El sábado por la mañana fue vandalizara la tumba de Víctor Jara, asesinado días después del inicio de la dictadura chilena (1973-1990). “No hay mano”, dice la frase grafiteada en color rojo, haciendo referencia a la tortura que sufrió el músico. Según testimonios sobre lo ocurrido en el antiguo estadio Chile, que hoy lleva su nombre, a Jara le quebraron las manos a pisadas y culatazos y, posteriormente, lo obligaron a tocar una guitarra, burlándose de él.

Imagen difundida en Twitter.
Imagen difundida en Twitter.

Este no ha sido el único ataque a sitios que recuerdan las violaciones de los derechos humanos durante la dictadura chilena: semanas atrás se denunció que había sido vandalizado el Memorial por los Detenidos Desaparecidos en Concepción, donde se dibujaron símbolos alusivos a la extrema derecha, y en el Cementerio General fue rayada la tumba del ex presidente Salvador Allende.

El ataque a la tumba de Jara fue condenada por varias figuras vinculadas a la política y la cultura, de Chile y de otros países. En ellas fue constante la referencia a la importancia que sigue teniendo su música en Chile y a cómo su contenido social continúa vigente.

El director ejecutivo de la fundación Víctor Jara, Cristián Galaz, dijo que se trata de un “ejercicio inútil” para intentar “bajar símbolos y figuras que representan algo que está muy arraigado en el pueblo”. “Les molesta mucho que las canciones de Víctor Jara hayan sonado tan profusamente en las calles y plazas del país”, agregó en declaraciones a Radio Cooperativa.

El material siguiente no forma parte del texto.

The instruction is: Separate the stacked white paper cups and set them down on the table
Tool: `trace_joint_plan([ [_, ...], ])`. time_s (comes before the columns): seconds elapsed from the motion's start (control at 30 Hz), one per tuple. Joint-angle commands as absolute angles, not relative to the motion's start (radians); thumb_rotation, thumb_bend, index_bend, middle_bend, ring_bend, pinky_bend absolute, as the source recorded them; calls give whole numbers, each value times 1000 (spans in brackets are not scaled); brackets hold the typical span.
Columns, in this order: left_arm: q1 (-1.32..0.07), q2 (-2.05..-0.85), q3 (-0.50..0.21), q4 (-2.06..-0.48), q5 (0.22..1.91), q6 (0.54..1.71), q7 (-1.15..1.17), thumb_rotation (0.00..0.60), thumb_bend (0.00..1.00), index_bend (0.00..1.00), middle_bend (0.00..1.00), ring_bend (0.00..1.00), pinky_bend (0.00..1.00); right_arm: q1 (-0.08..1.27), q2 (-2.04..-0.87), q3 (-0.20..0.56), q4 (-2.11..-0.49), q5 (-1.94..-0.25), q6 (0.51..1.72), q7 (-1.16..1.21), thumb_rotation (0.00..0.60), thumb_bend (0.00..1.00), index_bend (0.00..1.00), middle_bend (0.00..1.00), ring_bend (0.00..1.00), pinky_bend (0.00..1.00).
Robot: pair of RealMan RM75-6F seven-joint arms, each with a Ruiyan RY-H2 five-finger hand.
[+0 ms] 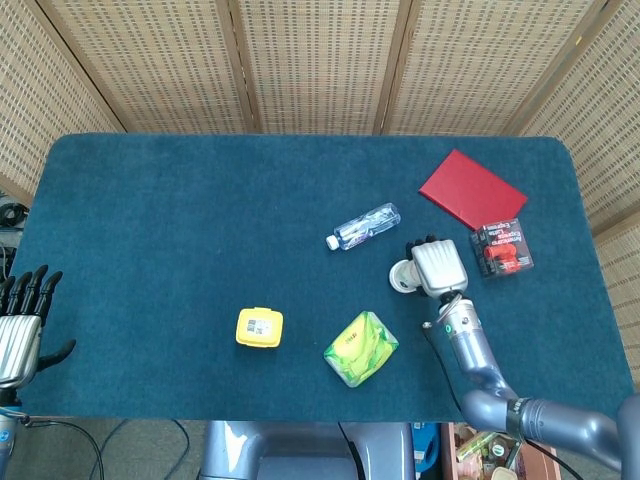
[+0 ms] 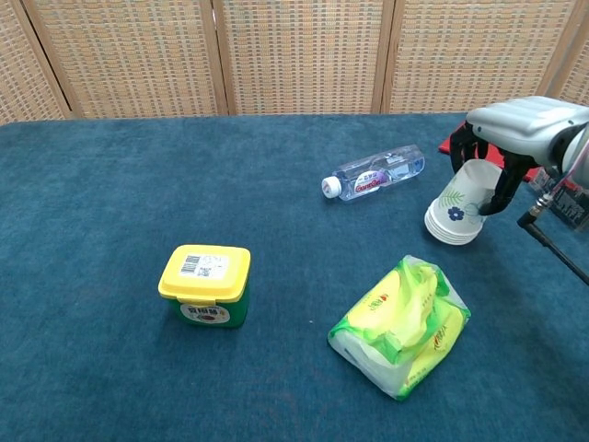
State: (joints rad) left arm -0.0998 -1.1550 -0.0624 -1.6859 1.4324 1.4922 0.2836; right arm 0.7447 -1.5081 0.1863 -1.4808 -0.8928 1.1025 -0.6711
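The stack of white paper cups (image 2: pixel 457 206), printed with blue flowers, is upside down and tilted with its rims toward the left, right of the table's middle. My right hand (image 2: pixel 517 126) comes over it from above, fingers (image 2: pixel 463 147) curled down around the upper end, and grips it. From the head view the stack of paper cups (image 1: pixel 401 277) pokes out left of the right hand (image 1: pixel 438 265). My left hand (image 1: pixel 20 320) hovers off the table's near left edge, fingers apart, holding nothing.
A water bottle (image 2: pixel 373 172) lies just left of and behind the cups. A green wipes pack (image 2: pixel 400 327) sits in front of them, and a yellow-lidded tub (image 2: pixel 204 285) further left. A red book (image 1: pixel 471 188) and a small black package (image 1: pixel 501 249) lie to the right.
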Motion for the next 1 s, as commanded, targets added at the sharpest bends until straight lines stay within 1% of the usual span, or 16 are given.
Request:
trace_joint_plan([
  [0.03,-100,-1156,-63,-1685,1432,1492,282,600,207,0,0,0,0,736,-1505,188,-1486,-913,1116,-650,600,200,742,593,428,636],
  [0.13,-101,-1158,-64,-1681,1430,1490,281,600,207,0,0,0,0,725,-1499,196,-1503,-929,1124,-611,600,203,762,611,447,656],
  [0.27,-106,-1164,-65,-1673,1428,1483,275,600,208,0,0,0,0,705,-1489,221,-1544,-961,1126,-498,600,205,774,631,467,676],
  [0.4,-108,-1167,-66,-1668,1427,1479,266,600,208,0,0,0,0,690,-1485,249,-1577,-968,1120,-401,600,205,779,640,477,677],
  [0.53,-110,-1169,-70,-1660,1422,1476,253,600,208,0,0,0,0,682,-1477,286,-1626,-949,1107,-323,600,205,781,645,489,698],
  [0.73,-116,-1176,-73,-1643,1411,1460,232,600,209,0,0,0,0,687,-1471,338,-1705,-896,1081,-246,600,205,783,649,493,698],
  [0.87,-120,-1179,-73,-1634,1409,1451,222,600,209,0,0,0,0,706,-1490,353,-1719,-876,1091,-259,600,205,782,650,493,698],
  [1.0,-125,-1183,-73,-1624,1406,1439,207,600,209,0,0,0,0,733,-1537,400,-1746,-806,1103,-244,600,212,783,651,495,698],
])
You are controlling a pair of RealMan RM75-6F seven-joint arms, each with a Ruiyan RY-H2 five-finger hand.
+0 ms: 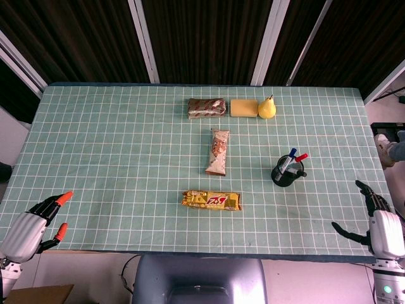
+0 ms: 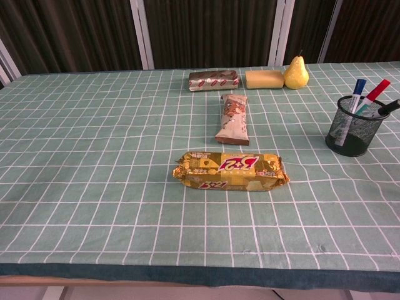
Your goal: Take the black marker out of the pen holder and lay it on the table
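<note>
The black marker (image 2: pixel 389 107) looks light, hard and smooth. Pinch its top, sticking out of the pen holder (image 2: pixel 355 128) near the tabletop's right edge. Right hand (image 1: pixel 381 221) and left hand (image 1: pixel 31 228) are open, holding nothing.

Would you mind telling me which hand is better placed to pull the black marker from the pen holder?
The right hand: it is open at the table's right edge, near the pen holder holding the black marker. The left hand sits at the far left corner.
</note>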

Uno de los políticos que condenaron la agresión fue el diputado de izquierda Gabriel Boric, quien dijo en sus redes sociales que “a Víctor Jara podrán tratar de matarlo mil veces, pero no morirá nunca, porque pasa el tiempo y su canto sigue teniendo sentido y razón”. Además, responsabilizó por esta vandalización a la “derecha fascista”, que “no sólo no quiere que nada cambie, sino que incluso está dispuesta a estos ataques”.

Por su parte, el Ministerio de Cultura de Argentina, a través de su cuenta oficial en Twitter, rechazó lo sucedido: “Jara es una de las voces fundamentales del cancionero latinoamericano, asesinado por la dictadura militar de su país”. “La memoria es un derecho ineludible”, concluye.

Desde el Ministerio de Cultura de Chile no hubo pronunciamiento.